Use docker script plugins/tensorflow/docker/Dockerfile](https://github.com/skokec/DAU-ConvNet/blob/master/plugins/tensorflow/docker/Dockerfile) as a reference for building the plugin from source. On Ubuntu 16.04 with pre-installed CUDA and cuBLAS (e.g. using nvidia/cuda:9.0-cudnn7-devel-ubuntu16.04 or nvidia/cuda:8.0-cudnn5-devel-ubuntu16.04 docker) install dependencies first:

apt-get update
apt-get install cmake python python-pip libopenblas-dev
 
pip install tensorflow-gpu>=1.6
# Note: during instalation tensorflow package is sufficent, but during running the tensorflow-gpu is required.

Then clone the repository and build from source:

git clone https://github.com/skokec/DAU-ConvNet
git submodule update --init --recursive

mkdir DAU-ConvNet/build
cd DAU-ConvNet/build

cmake -DBLAS=Open -DBUILD_TENSORFLOW_PLUGIN=on ..

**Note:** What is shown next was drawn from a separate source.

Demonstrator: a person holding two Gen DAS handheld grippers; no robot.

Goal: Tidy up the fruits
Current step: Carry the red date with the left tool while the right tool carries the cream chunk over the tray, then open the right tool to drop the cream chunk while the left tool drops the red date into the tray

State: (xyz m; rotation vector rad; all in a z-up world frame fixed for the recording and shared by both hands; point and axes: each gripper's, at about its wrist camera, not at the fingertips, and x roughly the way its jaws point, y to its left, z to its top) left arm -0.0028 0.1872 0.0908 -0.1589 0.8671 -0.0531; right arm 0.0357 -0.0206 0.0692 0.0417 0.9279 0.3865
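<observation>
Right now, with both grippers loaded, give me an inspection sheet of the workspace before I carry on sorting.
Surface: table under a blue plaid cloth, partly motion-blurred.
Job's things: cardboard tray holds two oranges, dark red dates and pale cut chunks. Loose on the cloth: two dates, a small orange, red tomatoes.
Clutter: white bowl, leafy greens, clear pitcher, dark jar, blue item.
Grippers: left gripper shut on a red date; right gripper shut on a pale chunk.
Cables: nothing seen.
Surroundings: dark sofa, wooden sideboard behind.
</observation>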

make -j # creates whl file in build/plugin/tensorflow/wheelhouse
make install # will install whl package (with .so files) into python dist-packages folder

Unit test

To validate installation using unit tests also install scipy, matplotlib and python-tk, and then run dau_conv_test.py:

apt-get install python-tk                

# for Python 3.7 or 3.5
pip install scipy matplotlib==2.2.5

# for Python 3.8 or 3.7 
pip install scipy matplotlib==3.2.0

python -m dau_conv.test DAUConvTest.test_DAUConv

Common issues

I got undefined symbol: _ZN9perftools8gputools4cuda17AsCUDAStreamValueEPNS0_6StreamE when running the code.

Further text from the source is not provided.